The deeming fiction of the divorced wife being treated a a wife can only be read for the limited purpose for grant of maintenance and the deeming fiction cannot be stretched to the illogical extent that the divorced wife is under a compulsion to live with the ex-husband. The husband cannot urge that he can divorce his wife on the ground that she has deserted him and then deny maintenance which should otherwise be payable to her on the ground that even after divorce she is not willing to live with him. Therefore, we find no merit in the contention of mr.
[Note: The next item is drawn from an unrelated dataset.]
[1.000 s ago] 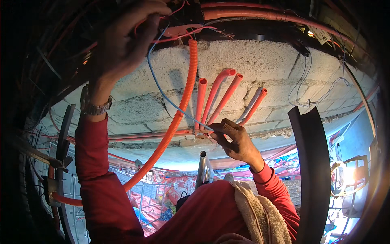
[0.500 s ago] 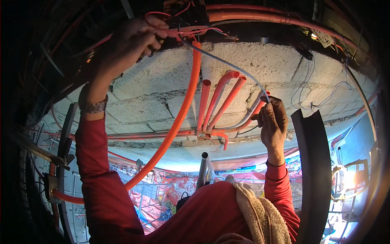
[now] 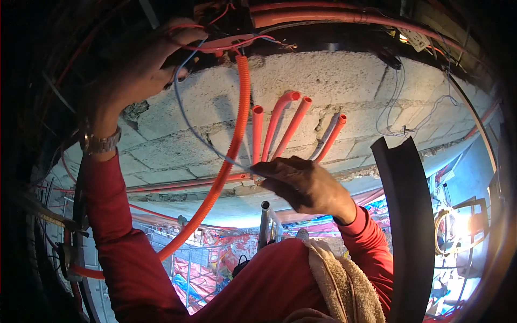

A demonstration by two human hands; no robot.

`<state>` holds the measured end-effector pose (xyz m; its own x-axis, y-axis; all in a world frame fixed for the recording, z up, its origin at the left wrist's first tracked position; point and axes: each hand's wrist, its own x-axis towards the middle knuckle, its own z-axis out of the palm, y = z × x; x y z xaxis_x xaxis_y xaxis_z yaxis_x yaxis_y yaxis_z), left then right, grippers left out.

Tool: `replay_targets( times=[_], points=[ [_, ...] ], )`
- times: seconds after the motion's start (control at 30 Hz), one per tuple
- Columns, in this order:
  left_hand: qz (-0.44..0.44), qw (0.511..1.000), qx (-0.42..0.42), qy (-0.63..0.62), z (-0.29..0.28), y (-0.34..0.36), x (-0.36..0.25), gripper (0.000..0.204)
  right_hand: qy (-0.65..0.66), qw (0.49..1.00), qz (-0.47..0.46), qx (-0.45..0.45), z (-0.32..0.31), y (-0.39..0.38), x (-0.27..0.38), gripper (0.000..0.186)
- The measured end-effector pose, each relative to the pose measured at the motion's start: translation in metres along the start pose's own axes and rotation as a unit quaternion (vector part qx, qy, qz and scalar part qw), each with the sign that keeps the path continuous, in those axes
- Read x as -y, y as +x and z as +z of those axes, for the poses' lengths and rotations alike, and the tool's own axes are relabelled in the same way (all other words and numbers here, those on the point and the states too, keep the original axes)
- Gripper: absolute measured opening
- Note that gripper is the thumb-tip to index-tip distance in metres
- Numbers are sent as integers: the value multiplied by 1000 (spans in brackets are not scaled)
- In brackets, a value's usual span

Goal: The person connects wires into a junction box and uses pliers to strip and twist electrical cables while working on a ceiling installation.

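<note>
both hands (image 3: 141,70) (image 3: 304,183) pinch one grey wire (image 3: 188,126) beside orange conduits (image 3: 280,126).

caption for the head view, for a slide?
Left hand and right hand grip a blue-grey wire beside an orange corrugated conduit, against a concrete block wall.
</note>
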<state>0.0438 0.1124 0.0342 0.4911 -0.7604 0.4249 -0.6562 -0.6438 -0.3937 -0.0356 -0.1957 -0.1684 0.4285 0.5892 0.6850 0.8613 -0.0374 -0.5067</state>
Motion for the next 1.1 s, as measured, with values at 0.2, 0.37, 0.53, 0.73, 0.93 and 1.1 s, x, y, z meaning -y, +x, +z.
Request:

Debal Banerjee.” 8. However, respondent no.2-wife is not a divorced wife as per the evidence, she is legally wedded wife of the present applicant and was deserted by her husband by giving mental as well as physical cruelty. In this view of the matter and facts, this court deems not find any merit in the present revision application, and therefore, accordingly dismissed. The impugned judgment and order dated 19.03.2019 passed by learned Family Court, Surendranagar in Criminal Misc. Application No.402 of 2018 stands confirmed. 9. Rule stands discharged.